───── GIVEN RECORDS
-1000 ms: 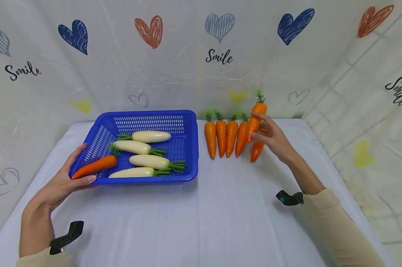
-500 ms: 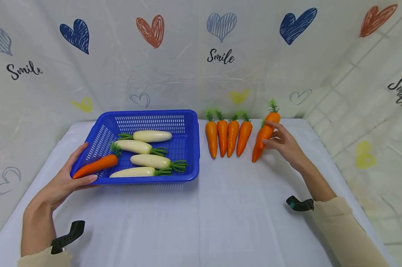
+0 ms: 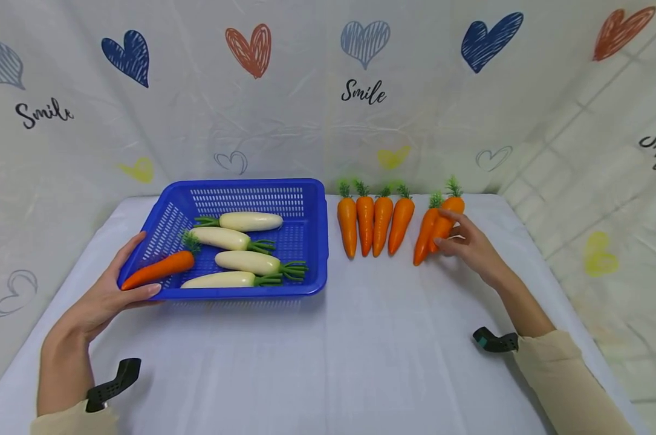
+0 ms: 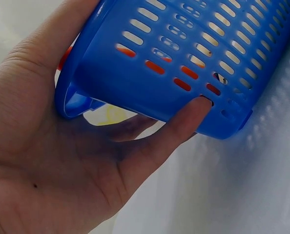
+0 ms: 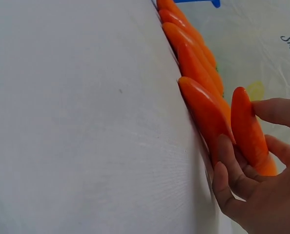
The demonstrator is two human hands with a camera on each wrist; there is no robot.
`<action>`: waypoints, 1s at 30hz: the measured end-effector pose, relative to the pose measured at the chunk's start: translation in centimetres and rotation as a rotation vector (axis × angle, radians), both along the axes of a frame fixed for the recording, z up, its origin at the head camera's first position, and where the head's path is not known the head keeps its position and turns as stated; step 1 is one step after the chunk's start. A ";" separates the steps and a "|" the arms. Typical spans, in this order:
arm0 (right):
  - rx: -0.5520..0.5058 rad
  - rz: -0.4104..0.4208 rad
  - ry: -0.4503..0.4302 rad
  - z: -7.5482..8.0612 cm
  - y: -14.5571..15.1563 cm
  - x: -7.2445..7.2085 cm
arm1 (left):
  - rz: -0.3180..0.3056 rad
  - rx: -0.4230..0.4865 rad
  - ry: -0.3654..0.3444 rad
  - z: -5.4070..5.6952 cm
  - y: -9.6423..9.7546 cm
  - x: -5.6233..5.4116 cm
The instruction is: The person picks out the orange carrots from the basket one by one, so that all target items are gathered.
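In the head view my left hand [image 3: 96,302] grips the front left corner of a blue plastic basket [image 3: 251,293], thumb over the rim; the left wrist view has its fingers against the slotted wall [image 4: 150,92]. Inside lie an orange carrot [image 3: 159,269] and several white radishes [image 3: 250,222]. At the right, my right hand [image 3: 477,251] pinches a carrot [image 3: 446,225] between thumb and fingers. That held carrot [image 5: 247,126] leans close beside another carrot [image 5: 206,105], with fingertips near both in the right wrist view. Whether it touches the table is unclear.
Several carrots [image 3: 383,223] lie side by side between basket and right hand, leafy tops toward the back. A white cloth [image 3: 328,362] covers the table. Behind it hangs a pale sheet [image 3: 306,121] printed with hearts. Each wrist wears a black camera mount [image 3: 495,341].
My right hand has carried its carrot rightward and down, from above the row to beside the rightmost carrot, which is now uncovered. The left hand and basket keep their place.
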State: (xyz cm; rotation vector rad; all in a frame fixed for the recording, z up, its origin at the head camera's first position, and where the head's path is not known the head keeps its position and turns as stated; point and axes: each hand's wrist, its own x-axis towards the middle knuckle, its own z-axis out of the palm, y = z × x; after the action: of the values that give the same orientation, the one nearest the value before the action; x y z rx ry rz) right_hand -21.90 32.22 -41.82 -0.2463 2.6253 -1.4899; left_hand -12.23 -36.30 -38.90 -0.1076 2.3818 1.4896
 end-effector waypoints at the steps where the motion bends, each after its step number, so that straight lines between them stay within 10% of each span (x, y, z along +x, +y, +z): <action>1: -0.001 0.003 -0.005 -0.1 0.1 0.0 | -0.001 -0.004 0.001 0.0 0.0 0.0; 11: 0.189 0.032 -0.067 -0.6 0.1 -0.5 | 0.010 0.009 0.007 0.0 0.0 0.0; 30: 0.210 0.016 -0.022 -1.1 0.3 -1.3 | 0.012 0.004 0.000 0.1 0.2 0.0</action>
State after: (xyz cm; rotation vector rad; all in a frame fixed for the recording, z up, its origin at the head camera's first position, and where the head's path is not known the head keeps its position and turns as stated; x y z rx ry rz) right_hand -23.19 32.49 -42.94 -0.2291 2.7277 -1.1919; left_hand -12.22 -36.10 -38.85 -0.1211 2.3817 1.4994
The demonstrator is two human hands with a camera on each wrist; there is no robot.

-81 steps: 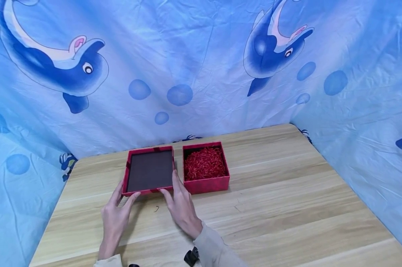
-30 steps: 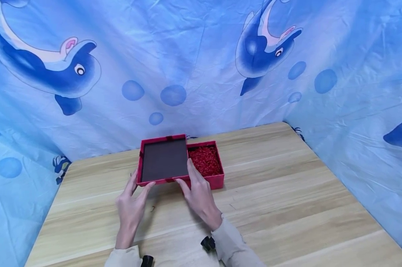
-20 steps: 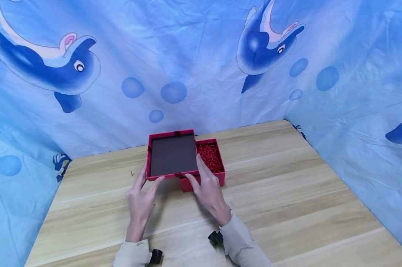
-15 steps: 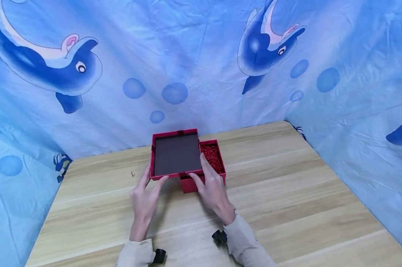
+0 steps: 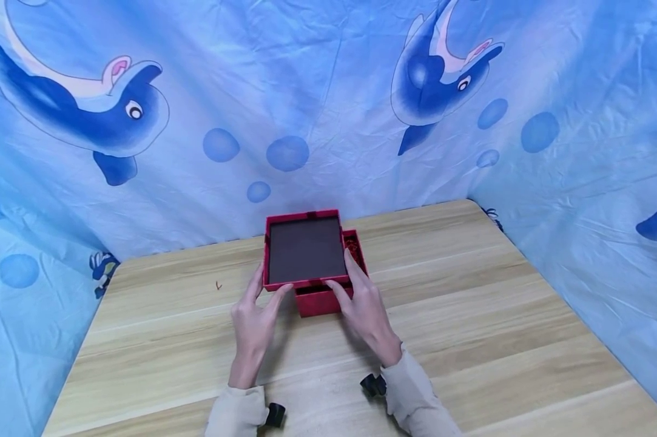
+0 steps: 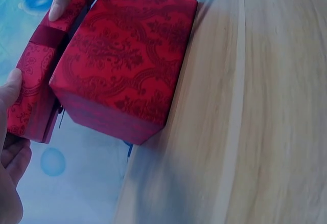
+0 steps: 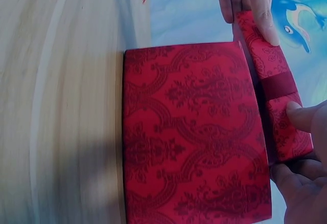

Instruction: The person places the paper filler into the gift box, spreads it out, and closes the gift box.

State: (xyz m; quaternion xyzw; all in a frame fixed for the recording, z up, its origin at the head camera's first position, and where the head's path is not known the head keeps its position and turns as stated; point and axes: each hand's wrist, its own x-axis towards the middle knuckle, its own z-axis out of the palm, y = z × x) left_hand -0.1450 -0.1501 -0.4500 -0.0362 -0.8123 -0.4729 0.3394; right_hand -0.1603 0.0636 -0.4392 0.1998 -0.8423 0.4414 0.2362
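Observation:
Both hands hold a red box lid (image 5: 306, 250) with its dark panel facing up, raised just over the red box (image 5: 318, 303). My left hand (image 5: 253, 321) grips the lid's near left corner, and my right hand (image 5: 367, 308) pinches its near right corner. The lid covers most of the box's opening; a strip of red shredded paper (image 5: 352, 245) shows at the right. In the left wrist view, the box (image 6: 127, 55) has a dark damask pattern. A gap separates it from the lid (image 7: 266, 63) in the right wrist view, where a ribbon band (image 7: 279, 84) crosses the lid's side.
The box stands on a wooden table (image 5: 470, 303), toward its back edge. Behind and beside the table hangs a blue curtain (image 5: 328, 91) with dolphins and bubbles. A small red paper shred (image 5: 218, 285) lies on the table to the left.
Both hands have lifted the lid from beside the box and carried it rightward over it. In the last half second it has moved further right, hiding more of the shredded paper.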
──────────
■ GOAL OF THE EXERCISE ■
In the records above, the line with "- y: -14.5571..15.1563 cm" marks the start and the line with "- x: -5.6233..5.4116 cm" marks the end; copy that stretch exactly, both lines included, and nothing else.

■ WRITTEN REPLY ■
  - y: -14.5571..15.1563 cm
  - x: -7.2445..7.2085 cm
arm1 (left):
  - rz: -0.3180..0.3056 rad
  - rx: -0.4230..0.4865 rad
  - ry: -0.3654..0.3444 rad
  - z: -5.4070..5.6952 cm
  - y: -9.6423..9.7546 cm
  - x: -5.6233..5.4116 cm

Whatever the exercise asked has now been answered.